GIVEN INFORMATION:
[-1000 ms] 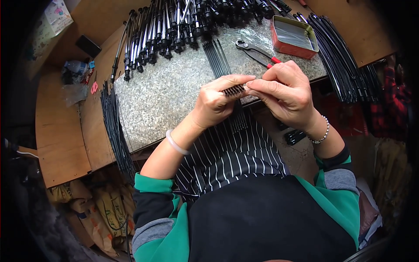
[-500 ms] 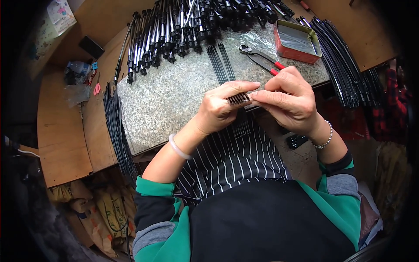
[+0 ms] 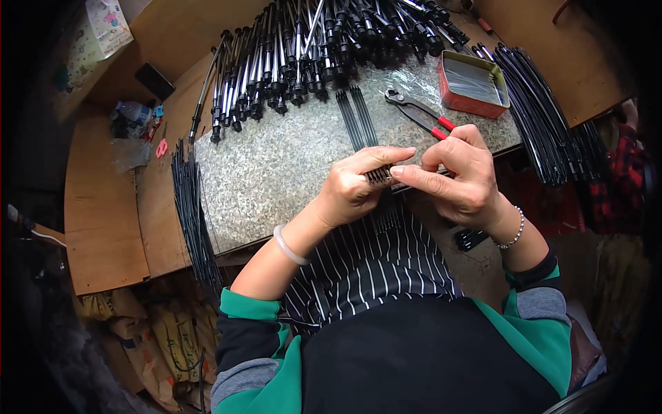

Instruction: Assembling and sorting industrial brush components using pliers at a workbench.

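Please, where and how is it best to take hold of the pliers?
Probably by the red handles, coming from the near right side: the pliers lie on the slab with handles toward the right hand and metal head pointing away, leftward.

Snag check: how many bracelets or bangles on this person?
2: a pale bangle on the wrist of the left hand, a beaded bracelet on that of the right hand. More could be hidden under the sleeves.
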The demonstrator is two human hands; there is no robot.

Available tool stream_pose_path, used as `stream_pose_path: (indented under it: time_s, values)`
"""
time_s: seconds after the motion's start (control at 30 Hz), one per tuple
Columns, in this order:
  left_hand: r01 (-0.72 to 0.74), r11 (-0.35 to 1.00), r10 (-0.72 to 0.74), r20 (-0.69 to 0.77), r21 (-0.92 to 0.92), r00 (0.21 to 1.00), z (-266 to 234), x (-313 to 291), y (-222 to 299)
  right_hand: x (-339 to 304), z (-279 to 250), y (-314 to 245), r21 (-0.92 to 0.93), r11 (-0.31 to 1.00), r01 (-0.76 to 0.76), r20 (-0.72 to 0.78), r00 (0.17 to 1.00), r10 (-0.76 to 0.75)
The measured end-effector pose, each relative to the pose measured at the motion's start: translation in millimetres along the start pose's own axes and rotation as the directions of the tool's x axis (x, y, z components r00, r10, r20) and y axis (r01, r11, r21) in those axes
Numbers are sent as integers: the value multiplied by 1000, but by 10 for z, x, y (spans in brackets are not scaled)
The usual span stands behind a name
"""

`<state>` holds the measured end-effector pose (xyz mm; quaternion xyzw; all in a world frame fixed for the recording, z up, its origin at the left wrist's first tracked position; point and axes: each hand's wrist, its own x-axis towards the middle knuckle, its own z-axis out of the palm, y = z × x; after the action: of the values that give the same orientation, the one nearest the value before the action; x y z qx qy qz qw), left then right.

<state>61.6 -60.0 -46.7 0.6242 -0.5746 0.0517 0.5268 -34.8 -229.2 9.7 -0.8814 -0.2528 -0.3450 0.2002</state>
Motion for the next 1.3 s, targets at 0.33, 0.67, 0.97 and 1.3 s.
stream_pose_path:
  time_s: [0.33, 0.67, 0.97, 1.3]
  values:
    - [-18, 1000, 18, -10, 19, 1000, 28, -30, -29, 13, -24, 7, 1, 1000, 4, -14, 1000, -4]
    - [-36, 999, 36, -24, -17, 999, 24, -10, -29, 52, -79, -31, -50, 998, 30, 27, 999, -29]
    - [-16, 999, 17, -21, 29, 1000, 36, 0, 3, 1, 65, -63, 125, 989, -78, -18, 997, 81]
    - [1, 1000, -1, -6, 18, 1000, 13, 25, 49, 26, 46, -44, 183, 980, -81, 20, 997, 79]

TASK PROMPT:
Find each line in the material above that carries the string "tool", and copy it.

ANSWER BOX:
Available tool stream_pose_path, used as `stream_pose_path: (indented under it: time_s, values)`
The measured end-effector pose, each relative to the pose measured at the motion's start: translation in millimetres along the start pose's own axes and rotation as the directions of the tool's x axis (x, y, z components r00, r10, r20) and y axis (r01, r11, r21) in those axes

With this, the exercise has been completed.